En experimentos, el equipo descubrió que las nanopartículas son altamente estables y protegen eficazmente su carga de colorante contra la degradación. Las partículas se acumularon eficientemente en los tumores, donde pudieron activarse con luz infrarroja cercana.

Al activarse, las nanopartículas generaron calor localizado lo suficientemente intenso como para destruir el tejido tumoral. Simultáneamente, produjeron señales fluorescentes y térmicas que permitieron visualizar los tumores y monitorear los efectos del tratamiento en tiempo real.

El autor principal Mazin Magzoub, profesor asociado de biología en la Universidad de Nueva York en Abu Dhabi, señaló que la tecnología está diseñada para combinar varias capacidades en una sola plataforma.

“Este trabajo reúne el tratamiento específico y la obtención de imágenes en un único sistema biocompatible y biodegradable”, afirmó en un comunicado de prensa.

Al integrar el diagnóstico y la terapia, las nanopartículas funcionan como lo que los investigadores suelen llamar un sistema "teranóstico": una herramienta única que puede detectar y tratar la enfermedad.
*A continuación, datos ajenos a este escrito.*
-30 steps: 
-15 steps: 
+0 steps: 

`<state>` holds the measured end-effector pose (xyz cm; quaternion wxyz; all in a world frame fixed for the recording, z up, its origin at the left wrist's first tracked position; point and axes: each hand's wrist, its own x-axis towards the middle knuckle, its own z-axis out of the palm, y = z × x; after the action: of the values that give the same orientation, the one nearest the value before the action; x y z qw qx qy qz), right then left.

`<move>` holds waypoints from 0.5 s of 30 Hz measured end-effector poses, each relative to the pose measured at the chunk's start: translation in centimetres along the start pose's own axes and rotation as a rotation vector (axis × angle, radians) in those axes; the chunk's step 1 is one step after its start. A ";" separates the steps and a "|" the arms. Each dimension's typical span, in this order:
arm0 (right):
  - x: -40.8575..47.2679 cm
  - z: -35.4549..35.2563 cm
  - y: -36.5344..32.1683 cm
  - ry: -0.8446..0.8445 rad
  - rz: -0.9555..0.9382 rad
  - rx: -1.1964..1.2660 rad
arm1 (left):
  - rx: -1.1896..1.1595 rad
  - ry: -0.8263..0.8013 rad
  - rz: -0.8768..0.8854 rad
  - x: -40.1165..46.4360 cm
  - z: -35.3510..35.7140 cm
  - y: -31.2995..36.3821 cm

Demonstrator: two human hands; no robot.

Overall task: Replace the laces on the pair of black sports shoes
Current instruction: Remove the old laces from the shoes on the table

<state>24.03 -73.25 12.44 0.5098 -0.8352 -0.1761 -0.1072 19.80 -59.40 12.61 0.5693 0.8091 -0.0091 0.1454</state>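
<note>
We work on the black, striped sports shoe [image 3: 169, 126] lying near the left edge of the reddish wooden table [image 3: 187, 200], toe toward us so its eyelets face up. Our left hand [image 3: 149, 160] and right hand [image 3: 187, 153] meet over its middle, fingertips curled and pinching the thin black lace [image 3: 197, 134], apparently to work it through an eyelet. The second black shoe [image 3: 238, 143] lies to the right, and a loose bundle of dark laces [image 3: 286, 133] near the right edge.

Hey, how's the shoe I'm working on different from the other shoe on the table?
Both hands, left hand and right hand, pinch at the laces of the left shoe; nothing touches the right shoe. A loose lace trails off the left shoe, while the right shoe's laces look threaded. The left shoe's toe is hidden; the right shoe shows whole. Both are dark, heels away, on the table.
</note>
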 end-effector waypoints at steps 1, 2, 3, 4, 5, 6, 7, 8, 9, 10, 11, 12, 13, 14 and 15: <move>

En la práctica, esto podría ayudar a los médicos a ver exactamente dónde se encuentra un tumor, guiar el tratamiento con luz y evaluar de inmediato su eficacia.

El estudio también aborda un desafío central en la medicina oncológica: administrar agentes potentes directamente a los tumores, a la vez que se limitan los efectos secundarios en otras partes del cuerpo. Según los investigadores, su estrategia de utilizar un material similar al hueso, recubrimientos protectores y péptidos activados por la acidez es un paso hacia ese objetivo.

Si bien este trabajo aún se encuentra en fase experimental, los hallazgos resaltan la promesa de las nanopartículas como sistema integrado para el diagnóstico y la terapia del cáncer. Si estudios futuros en animales y, eventualmente, en humanos confirman los resultados preliminares, la tecnología podría contribuir a una nueva generación de tratamientos oncológicos basados ​​en la luz, más seguros y eficaces que muchas de las opciones actuales.

En términos más generales, la investigación se enmarca en un creciente esfuerzo mundial por aprovechar la nanotecnología y los materiales inteligentes para personalizar la atención oncológica. Los científicos están explorando maneras de adaptar los tratamientos a la biología de cada tumor, reducir los daños colaterales al tejido sano y brindar a los médicos mejores herramientas para observar lo que sucede dentro del cuerpo a medida que se desarrolla la terapia.

Para los pacientes, la esperanza a largo plazo es que estos avances se traduzcan en tratamientos que no sólo sean más eficaces para controlar o eliminar el cáncer, sino también más fáciles de tolerar y más compatibles con la vida cotidiana.